What is being asked. Omit every picture, then return each line of the data below exactly.

Data provided.

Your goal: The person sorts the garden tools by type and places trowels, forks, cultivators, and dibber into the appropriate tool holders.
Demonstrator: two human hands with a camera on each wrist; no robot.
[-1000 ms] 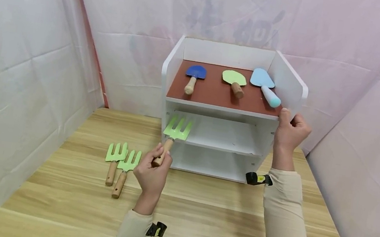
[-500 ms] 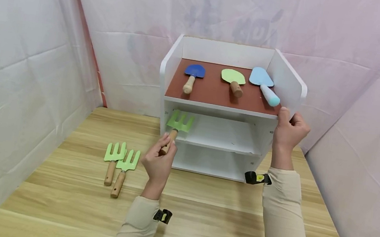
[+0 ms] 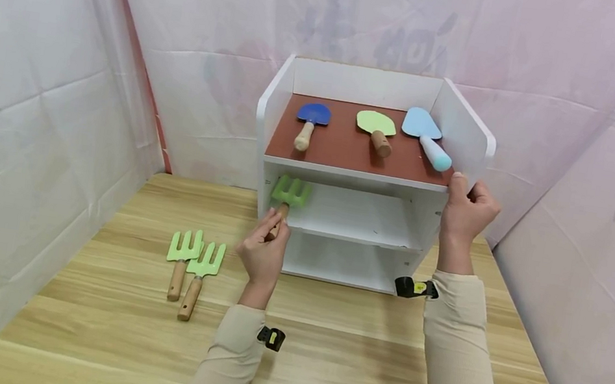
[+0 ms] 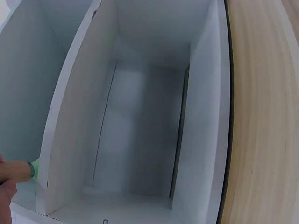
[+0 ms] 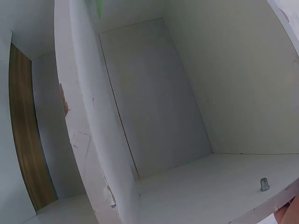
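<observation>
My left hand (image 3: 263, 253) grips the wooden handle of a green hand fork (image 3: 290, 192), whose tines lie at the left end of the middle shelf of a white shelf unit (image 3: 468, 142). In the left wrist view only the handle's end (image 4: 16, 170) shows at the left edge. My right hand (image 3: 467, 211) grips the front edge of the unit's right side panel. On the brown top shelf (image 3: 343, 151) lie a blue trowel (image 3: 310, 120), a green trowel (image 3: 376, 129) and a light blue trowel (image 3: 424, 135).
Two more green hand forks (image 3: 192, 264) lie side by side on the wooden table (image 3: 106, 321), left of the unit. Fabric walls close in on the left, back and right. The unit's bottom compartment (image 4: 140, 140) holds nothing visible.
My left hand has pushed the green fork forward and up, so its tines now sit further into the middle shelf. My right hand stays on the side panel.
</observation>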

Output below.
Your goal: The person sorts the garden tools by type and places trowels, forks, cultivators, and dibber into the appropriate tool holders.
Demonstrator: two human hands with a camera on each wrist; no robot.
[-1000 ms] 
[-500 ms] 
[+0 ms] 
[+0 ms] 
[+0 ms] 
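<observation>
My left hand (image 3: 263, 253) grips the wooden handle of a green hand fork (image 3: 290, 192), whose tines lie at the left end of the middle shelf of a white shelf unit (image 3: 468, 142). In the left wrist view only the handle's end (image 4: 16, 170) shows at the left edge. My right hand (image 3: 467, 211) grips the front edge of the unit's right side panel. On the brown top shelf (image 3: 343, 151) lie a blue trowel (image 3: 310, 120), a green trowel (image 3: 376, 129) and a light blue trowel (image 3: 424, 135).
Two more green hand forks (image 3: 192, 264) lie side by side on the wooden table (image 3: 106, 321), left of the unit. Fabric walls close in on the left, back and right. The unit's bottom compartment (image 4: 140, 140) holds nothing visible.
My left hand has pushed the green fork forward and up, so its tines now sit further into the middle shelf. My right hand stays on the side panel.
</observation>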

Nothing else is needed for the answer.